Australian football and the Messiah complex

Australian football and the Messiah complex

Roy Hay

(This article appeared on Goal Weekly‘s website on 18 September 2012. http://www.goalweekly.com.au/index.php?option=com_k2&view=item&id=4957:australian-football-and-the-messiah-complex&Itemid=180 )

Photo: Harry Kewell in action for Melbourne Victory. Last year’s Messiah, or should it be Moses? Photo: Roy Hay)

Don’t get me wrong, I am delighted Alessandro del Piero has been snared by Tony Pignata and Lou Sticca and has signed a two-year contract with Sydney FC.

What concerns me is the overblown rhetoric and belief that this represents the saving of football in Australia and its projection into its true place in the world game.

Last year Harry Kewell was the Messiah, or at least Moses, who would lead us out of the wilderness into the promised land.

A decade ago it was Dwight Yorke, later it was Craig Moore returning from a career in Europe to lead Queensland Roar.

Off the field it has been a succession of billionaires including Frank Lowy and more recently Clive Palmer and Nathan Tinkler.

Of these only Lowy has stayed the course and of course he was a key element in the long forgotten ‘old soccer’ which was replaced by the ‘new football’.

I like the zing and pizzaz that some of these figures bring to the game and the media but I seriously wonder if their profile helps disguise the real issues facing the code.

Having seen how our major competitors in East Asia have gone ahead by leaps and bounds at the Olympic Games in London in the men’s and women’s competitions, I fear that we are slipping further and further behind.

The Japanese and South Korean men’s teams would have given our senior Socceroos a roasting had they met on the field.

They were super fit, had absorbed the best of the tactical advances of recent years and looked more like successors to senior Spain and Barcelona than the Spanish Under-23s, who went home scoreless at the bottom of their group.

I see few signs that our equivalent teams and players are collectively at that level, though there are some enormously talented individuals around.

Recently I spoke to Jimmy Rooney, captain of the Socceroos, World Cup player, coach and teacher of players at all levels.

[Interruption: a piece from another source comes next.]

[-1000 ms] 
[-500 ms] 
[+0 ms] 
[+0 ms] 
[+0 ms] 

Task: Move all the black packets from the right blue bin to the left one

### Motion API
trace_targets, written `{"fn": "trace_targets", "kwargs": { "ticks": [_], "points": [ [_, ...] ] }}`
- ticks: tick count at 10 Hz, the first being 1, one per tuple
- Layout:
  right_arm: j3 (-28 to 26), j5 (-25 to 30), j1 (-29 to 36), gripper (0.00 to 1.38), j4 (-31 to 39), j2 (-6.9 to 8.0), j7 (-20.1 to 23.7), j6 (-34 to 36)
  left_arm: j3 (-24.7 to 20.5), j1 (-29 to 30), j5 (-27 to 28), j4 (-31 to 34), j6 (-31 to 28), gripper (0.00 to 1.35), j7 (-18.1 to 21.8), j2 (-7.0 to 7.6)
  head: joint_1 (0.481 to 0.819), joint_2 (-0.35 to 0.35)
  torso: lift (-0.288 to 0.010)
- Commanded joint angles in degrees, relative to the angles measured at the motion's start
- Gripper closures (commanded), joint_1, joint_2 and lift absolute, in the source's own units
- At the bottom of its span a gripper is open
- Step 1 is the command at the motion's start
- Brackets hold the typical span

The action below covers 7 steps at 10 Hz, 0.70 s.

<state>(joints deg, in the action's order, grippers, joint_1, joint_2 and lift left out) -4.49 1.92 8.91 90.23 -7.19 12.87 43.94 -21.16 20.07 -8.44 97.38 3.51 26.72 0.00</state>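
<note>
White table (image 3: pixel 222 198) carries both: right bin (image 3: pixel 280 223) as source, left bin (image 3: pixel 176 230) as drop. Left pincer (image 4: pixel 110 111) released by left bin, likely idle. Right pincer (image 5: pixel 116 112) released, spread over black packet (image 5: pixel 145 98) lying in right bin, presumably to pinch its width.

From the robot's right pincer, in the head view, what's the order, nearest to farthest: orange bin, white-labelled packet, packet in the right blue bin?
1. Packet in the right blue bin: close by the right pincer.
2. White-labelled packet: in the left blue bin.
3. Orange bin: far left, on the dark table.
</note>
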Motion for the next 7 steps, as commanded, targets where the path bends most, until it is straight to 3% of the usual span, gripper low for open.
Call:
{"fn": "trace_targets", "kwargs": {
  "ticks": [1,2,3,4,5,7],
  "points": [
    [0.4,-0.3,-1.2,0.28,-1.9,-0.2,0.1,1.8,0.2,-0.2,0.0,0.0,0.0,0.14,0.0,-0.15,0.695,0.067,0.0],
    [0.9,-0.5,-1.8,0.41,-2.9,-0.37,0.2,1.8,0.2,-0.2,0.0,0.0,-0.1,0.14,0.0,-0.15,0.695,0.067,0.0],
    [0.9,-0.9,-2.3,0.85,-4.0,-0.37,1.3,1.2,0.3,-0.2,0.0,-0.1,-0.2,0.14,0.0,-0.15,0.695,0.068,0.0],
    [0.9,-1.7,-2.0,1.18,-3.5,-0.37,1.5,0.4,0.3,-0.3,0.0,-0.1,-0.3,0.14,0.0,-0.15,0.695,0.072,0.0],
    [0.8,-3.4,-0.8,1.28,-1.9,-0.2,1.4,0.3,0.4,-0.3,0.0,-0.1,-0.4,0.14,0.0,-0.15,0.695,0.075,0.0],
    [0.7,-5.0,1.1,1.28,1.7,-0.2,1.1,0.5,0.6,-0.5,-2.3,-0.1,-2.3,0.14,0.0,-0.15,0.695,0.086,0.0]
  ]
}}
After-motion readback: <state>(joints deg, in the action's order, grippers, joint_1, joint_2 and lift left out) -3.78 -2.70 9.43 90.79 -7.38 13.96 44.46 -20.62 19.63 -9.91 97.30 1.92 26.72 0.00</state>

He has always been a promoter of skill and tactical awareness and has contributed mightily over the years to the progress of numerous Socceroos.

He fears that there is something missing from the way we are going about bringing up the next generation of players.

He believes, like most good coaches, that the game is played above the shoulders at the top levels.

It is the single-minded winning mentality which carries the best players to the top, their character on and off the field and their commitment to self-improvement and collective effort.

Rale Rasic, World Cup coach and world statesman of football, says something similar.

‘When I look for a player I look for character,’ he said to me, ‘I take the skill and ability for granted.’

This is a man who has worked tirelessly to promote the game in this country since he arrived here in the early 1960s and who has access to all the best ideas for the development of world football.

His dissection of the Women’s World Cup in Germany last year, which he attended, was an education in itself.

He regularly commutes to Brazil where he has access to the best training methods and to the superstars of the game.

My point is that we have a reservoir of talent in this country of people who have been teachers all their lives, who have done it at the highest levels, on and off the field.

They still have an immense amount to contribute to our future, and don’t want to be remembered simply for their past.

There are signs that the code is beginning to appreciate that it has these rich resources to draw on.

Their collective involvement in the game might just be a significant part of the way forward.

I’d back that rather than the Messiah complex.